** Aim of the exercise **
Across the data, every line with the word "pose" counts once; state the total alone.

Segment Open

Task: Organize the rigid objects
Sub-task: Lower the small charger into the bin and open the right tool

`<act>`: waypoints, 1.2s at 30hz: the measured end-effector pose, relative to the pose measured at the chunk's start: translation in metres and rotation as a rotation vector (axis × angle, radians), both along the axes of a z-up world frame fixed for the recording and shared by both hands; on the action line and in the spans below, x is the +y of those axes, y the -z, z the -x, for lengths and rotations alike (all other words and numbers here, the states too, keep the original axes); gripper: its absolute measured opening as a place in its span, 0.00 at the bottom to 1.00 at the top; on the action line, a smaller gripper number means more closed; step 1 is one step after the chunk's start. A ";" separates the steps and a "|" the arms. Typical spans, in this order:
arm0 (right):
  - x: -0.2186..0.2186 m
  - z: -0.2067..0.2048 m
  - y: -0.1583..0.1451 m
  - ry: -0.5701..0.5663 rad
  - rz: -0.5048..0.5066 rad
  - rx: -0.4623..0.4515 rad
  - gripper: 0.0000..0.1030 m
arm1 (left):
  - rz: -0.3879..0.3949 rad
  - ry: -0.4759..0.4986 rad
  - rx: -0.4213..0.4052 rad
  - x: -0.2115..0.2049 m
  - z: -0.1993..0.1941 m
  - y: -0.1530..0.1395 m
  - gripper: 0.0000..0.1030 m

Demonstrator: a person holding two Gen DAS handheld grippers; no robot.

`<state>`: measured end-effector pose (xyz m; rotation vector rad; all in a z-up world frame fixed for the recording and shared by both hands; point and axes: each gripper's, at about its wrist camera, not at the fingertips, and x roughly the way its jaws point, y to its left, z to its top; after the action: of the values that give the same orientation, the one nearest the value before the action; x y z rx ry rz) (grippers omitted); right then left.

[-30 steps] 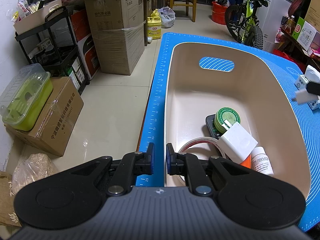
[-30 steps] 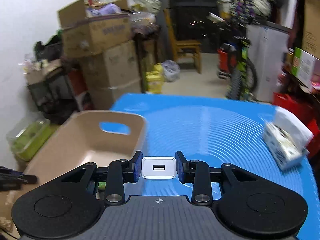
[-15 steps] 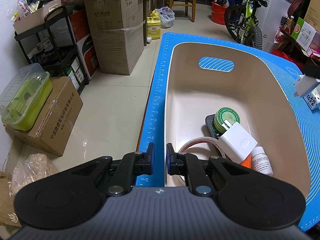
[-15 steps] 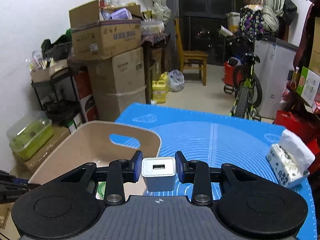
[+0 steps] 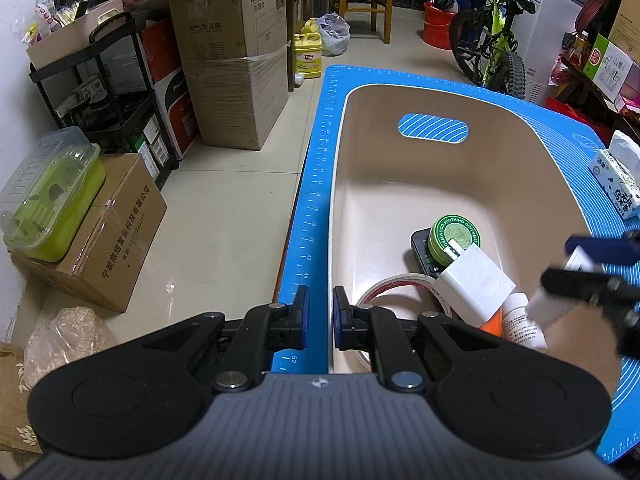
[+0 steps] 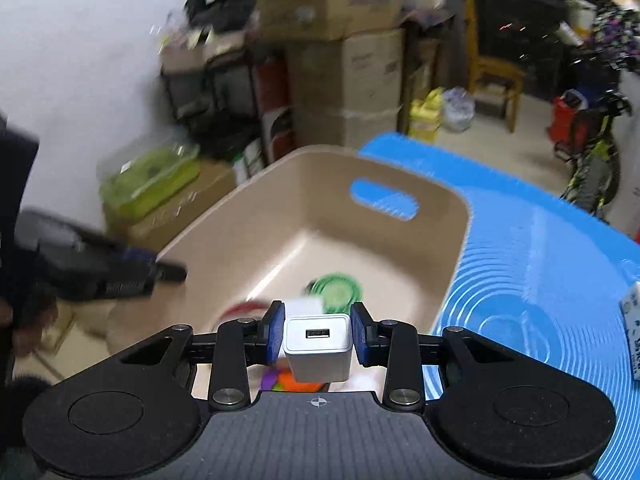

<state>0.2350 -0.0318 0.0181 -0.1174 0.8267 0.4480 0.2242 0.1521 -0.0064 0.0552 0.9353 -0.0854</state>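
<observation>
Our right claw (image 6: 318,334) grips a small white charger (image 6: 318,344) by its sides, socket face toward the camera. A second ago this claw was out over the blue mat (image 6: 540,264) on the worktop; now it has swung across to the beige bin (image 6: 460,216), and the charger hangs over the near end, above the things already inside. The left view confirms it: the right claw has come in at the right edge, where earlier it was only a small shape far off. We judge the carry nearly done, with only the release left.

Our left claw (image 5: 319,318) is closed on nothing, jaws a narrow gap apart, and has not shifted; it hovers at the bin's near left corner.

Counting the bin's contents in the left view: one green round tin (image 5: 454,240), one dark flat device (image 5: 420,246) under it, one roll of tape (image 5: 396,284), one larger white charger (image 5: 474,286), one small white bottle (image 5: 520,322), and one orange item mostly hidden. That makes two chargers with ours. One pack of tissues (image 5: 618,184) sits on the mat outside the bin.
</observation>
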 end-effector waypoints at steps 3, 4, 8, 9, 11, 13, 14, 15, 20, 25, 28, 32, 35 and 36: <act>0.004 0.000 0.007 -0.024 0.026 0.047 0.41 | 0.001 -0.001 0.000 0.000 0.000 0.000 0.14; 0.005 -0.002 0.010 -0.026 0.032 0.066 0.41 | 0.000 -0.001 0.000 0.000 0.000 0.000 0.14; 0.005 -0.005 0.024 -0.020 0.038 0.130 0.41 | 0.000 -0.001 0.000 0.001 -0.001 0.000 0.14; 0.006 -0.006 0.027 -0.021 0.035 0.144 0.41 | 0.000 -0.001 0.000 0.001 -0.001 0.000 0.14; 0.006 -0.008 0.032 -0.017 0.038 0.163 0.41 | 0.000 0.000 0.000 0.000 0.000 0.000 0.14; 0.007 -0.008 0.035 -0.018 0.040 0.162 0.41 | -0.002 0.000 0.000 0.001 -0.001 0.000 0.14; 0.008 -0.009 0.036 -0.018 0.044 0.160 0.41 | 0.000 -0.001 0.000 0.001 -0.001 0.000 0.14; 0.010 -0.010 0.037 -0.015 0.044 0.159 0.41 | 0.000 -0.001 0.001 0.001 -0.001 0.000 0.14; 0.016 -0.012 0.039 -0.008 0.086 0.133 0.42 | -0.001 -0.001 0.000 0.001 -0.001 -0.001 0.14; 0.021 -0.008 0.041 -0.023 0.119 0.107 0.58 | -0.001 -0.001 0.000 0.001 -0.001 -0.001 0.14; 0.024 -0.006 0.041 -0.026 0.104 0.105 0.67 | 0.000 -0.001 0.000 0.001 -0.001 -0.001 0.14; 0.026 -0.006 0.041 -0.022 0.101 0.099 0.70 | -0.001 -0.001 0.000 0.001 -0.001 -0.001 0.14; 0.025 -0.005 0.040 -0.018 0.094 0.097 0.73 | 0.000 -0.001 0.000 0.001 -0.001 -0.001 0.14; 0.025 -0.004 0.039 -0.013 0.088 0.097 0.74 | 0.000 -0.001 0.000 0.001 -0.001 0.000 0.14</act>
<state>0.2394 -0.0070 -0.0214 -0.1840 0.9420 0.4321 0.2253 0.1526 -0.0061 0.0550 0.9352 -0.0840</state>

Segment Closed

** Answer for this exercise **
2